++++ Dataset extract

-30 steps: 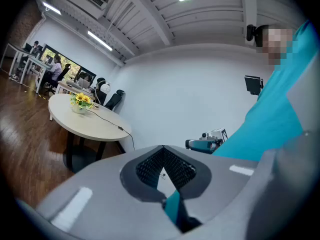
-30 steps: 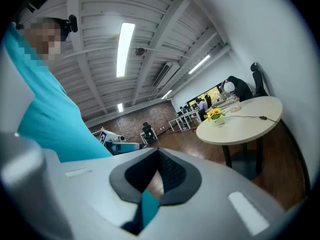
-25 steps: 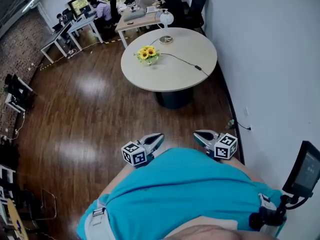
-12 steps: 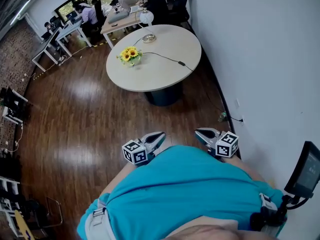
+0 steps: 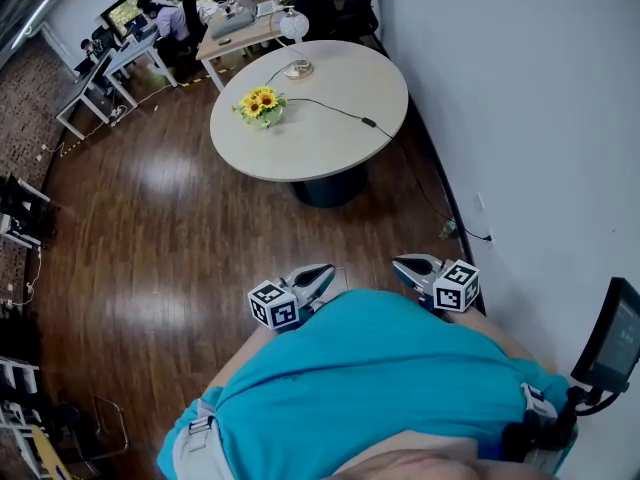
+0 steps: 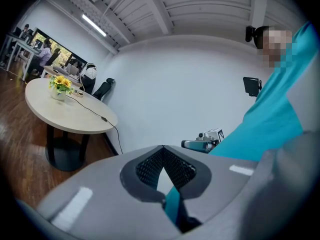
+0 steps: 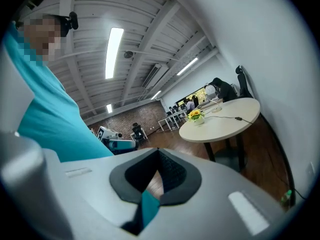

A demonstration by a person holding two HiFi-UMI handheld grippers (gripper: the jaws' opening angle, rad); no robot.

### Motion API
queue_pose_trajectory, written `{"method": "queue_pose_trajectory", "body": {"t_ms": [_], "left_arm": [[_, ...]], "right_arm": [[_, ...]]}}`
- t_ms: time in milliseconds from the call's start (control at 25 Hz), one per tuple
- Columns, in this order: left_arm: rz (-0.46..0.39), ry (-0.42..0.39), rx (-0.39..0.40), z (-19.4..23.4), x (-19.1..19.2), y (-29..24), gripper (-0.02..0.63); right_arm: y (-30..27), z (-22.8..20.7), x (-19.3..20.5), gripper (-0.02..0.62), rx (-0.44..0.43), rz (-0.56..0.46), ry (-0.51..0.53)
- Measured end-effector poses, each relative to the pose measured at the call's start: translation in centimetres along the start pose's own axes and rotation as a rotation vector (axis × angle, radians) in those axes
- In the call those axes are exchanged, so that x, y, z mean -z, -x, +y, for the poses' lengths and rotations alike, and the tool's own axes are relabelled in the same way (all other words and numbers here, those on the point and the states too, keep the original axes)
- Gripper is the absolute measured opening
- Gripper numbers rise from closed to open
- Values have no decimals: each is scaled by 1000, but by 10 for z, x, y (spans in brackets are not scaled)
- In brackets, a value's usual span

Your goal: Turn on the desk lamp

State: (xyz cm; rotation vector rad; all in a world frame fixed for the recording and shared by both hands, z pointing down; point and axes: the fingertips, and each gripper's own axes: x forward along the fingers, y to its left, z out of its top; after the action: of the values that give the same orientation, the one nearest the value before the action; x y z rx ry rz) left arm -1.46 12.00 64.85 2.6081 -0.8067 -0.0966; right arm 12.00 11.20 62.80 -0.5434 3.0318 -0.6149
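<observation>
On the far round table, desk lamp is standing. Left gripper and right gripper are hovering waist-high, jaws together, empty.

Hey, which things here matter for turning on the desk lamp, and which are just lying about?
For the job: desk lamp; cable with a dark block on it; round table; left hand-held gripper; right hand-held gripper.
Lying about: sunflowers; far desks.

The desk lamp is white, the sunflowers yellow, the table cream, the shirt teal.
</observation>
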Motion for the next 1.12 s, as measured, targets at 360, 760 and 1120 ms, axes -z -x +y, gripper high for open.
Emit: {"method": "queue_pose_trajectory", "body": {"t_ms": [360,760,1120], "left_arm": [[-74,-18,23,115,-47,91,20],[-47,121,53,237,-64,115,20],[-32,99,-11,248,-68,50,20]], "right_arm": [[-150,11,-8,2,24,33,69],[-261,-32,-27,2,52,71,15],[-232,-98,-43,2,3,54,5]]}}
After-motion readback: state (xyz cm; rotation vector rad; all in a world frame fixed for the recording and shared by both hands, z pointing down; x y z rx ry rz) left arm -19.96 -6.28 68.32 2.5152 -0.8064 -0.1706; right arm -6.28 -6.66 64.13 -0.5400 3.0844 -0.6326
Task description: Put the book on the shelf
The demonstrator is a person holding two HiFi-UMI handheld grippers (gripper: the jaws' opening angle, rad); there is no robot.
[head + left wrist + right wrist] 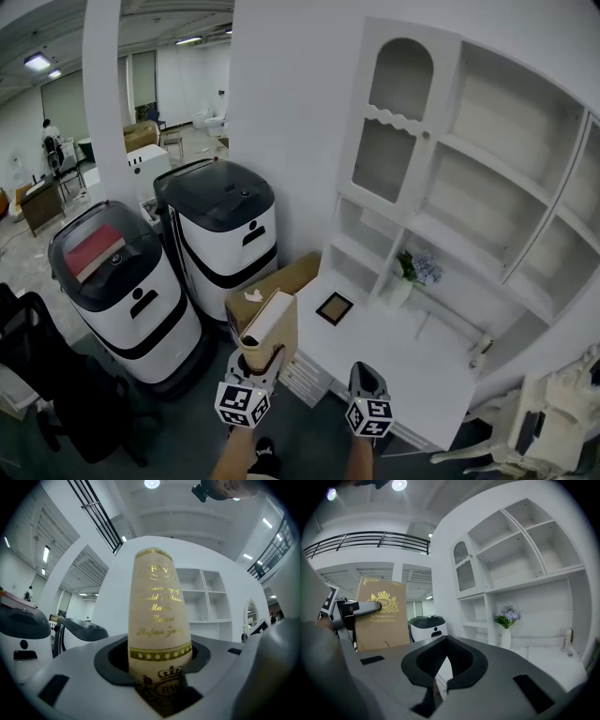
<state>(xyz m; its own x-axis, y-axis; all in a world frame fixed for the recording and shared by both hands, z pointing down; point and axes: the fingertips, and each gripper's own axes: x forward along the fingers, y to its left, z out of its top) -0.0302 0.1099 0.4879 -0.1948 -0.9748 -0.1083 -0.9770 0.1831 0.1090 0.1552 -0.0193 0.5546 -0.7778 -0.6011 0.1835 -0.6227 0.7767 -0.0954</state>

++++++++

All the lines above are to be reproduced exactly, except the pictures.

Problem solution »
-30 steps: 
-30 steps: 
-25 steps: 
-12 steps: 
+0 steps: 
+0 steps: 
+0 steps: 

A demonstration by a person holding two HiFi-UMI handheld grippers (gripper: the jaws' opening angle, rad); no robot.

### Motion API
queue_pose_trajectory, written `{"method": "queue_pose_trajectory", "body": {"t_ms": [_], "left_arm": [[_, ...]], "right_arm": [[_, ...]]}}`
- t_ms: time in milliseconds from the call's start (control at 25 Hz), one per tuple
- Columns, in this order: left_arm: rz (-0.46..0.39), ry (-0.42..0.39), rx (-0.39..0.40), z (-19.4..23.4), x (-19.1..19.2), y (-29..24), gripper (-0.02..0.63); right_arm: y (-30..27), z (-22.8..20.7), x (-19.3..20.5), gripper (-0.02..0.62), rx (-0.44..0.43), rz (-0.56..0.46), ry (-0.51..0.53)
- Measured end-effector poses, each relative to the pose measured at the call's start: translation in centimetres along the start pose's own axes and rotation as a rotation vector (axis × angle, radians) in those axes
- In the call those axes are exchanged, so that x, y, z mean -z, -x, +y, for the poses' lengths and rotations alike, and the tool's own axes are relabelled in the same way (all other words and numbers here, those on the point and the states too, keep the original axes)
- Gripper is the absolute measured opening
- Gripper numbers rise from closed to open
- Values have no decimals: each is scaled by 1000, but by 10 for z, x, y (spans in brackets are not scaled)
- In brackets, a value's usual span

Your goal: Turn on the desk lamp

State: (xyz cm; rotation vector rad; all in a world frame fixed for the recording and shared by both hands, z pointing down; point and axes: the fingertips, and each gripper's own axes: x forward along the fingers, y to its left, z out of its top; after the action: of the values that give the same orientation, the one nearest the value before the action; x y z rx ry rz) left arm -1.46 12.00 64.85 2.6081 -0.8067 -0.0966; right arm 12.00 11.20 62.80 -0.5434 3.0318 -0.6149
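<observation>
On the far round table, desk lamp is standing. Left gripper and right gripper are hovering waist-high, jaws together, empty.

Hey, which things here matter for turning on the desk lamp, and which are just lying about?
For the job: desk lamp; cable with a dark block on it; round table; left hand-held gripper; right hand-held gripper.
Lying about: sunflowers; far desks.

The desk lamp is white, the sunflowers yellow, the table cream, the shirt teal.
</observation>
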Motion for the next 1.12 s, as measured, targets at 360, 760 and 1120 ms, axes -z -x +y, gripper high for open.
Emit: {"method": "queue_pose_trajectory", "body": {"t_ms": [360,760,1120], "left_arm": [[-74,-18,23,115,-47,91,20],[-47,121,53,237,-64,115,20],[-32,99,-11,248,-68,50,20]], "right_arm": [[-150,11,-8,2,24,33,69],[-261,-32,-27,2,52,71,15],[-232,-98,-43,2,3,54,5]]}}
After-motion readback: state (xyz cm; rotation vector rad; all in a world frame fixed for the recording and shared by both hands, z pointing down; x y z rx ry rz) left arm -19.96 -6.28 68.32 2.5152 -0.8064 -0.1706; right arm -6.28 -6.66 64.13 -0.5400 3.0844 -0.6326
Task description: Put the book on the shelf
The demonstrator is a person holding two HiFi-UMI handheld grippers (gripper: the jaws' opening angle, rad); there is no robot.
[head + left wrist + right wrist] 
<state>(xyz m; its own x-axis, y-axis; all in a world frame fixed for the recording and shared by both hands, z pointing down; point and axes: the fingertips, and each gripper's own axes: x forward along the fingers, y to its left, z out of its top) -0.0302 0.1099 0.4879 -0.1948 -0.9748 -0.1083 -0.9770 0.1831 0.1090 0.1552 -0.0193 0.5546 -0.7778 -0.6011 0.1835 -0.6227 0.7767 -0.0954</state>

This exercise requires no further answer.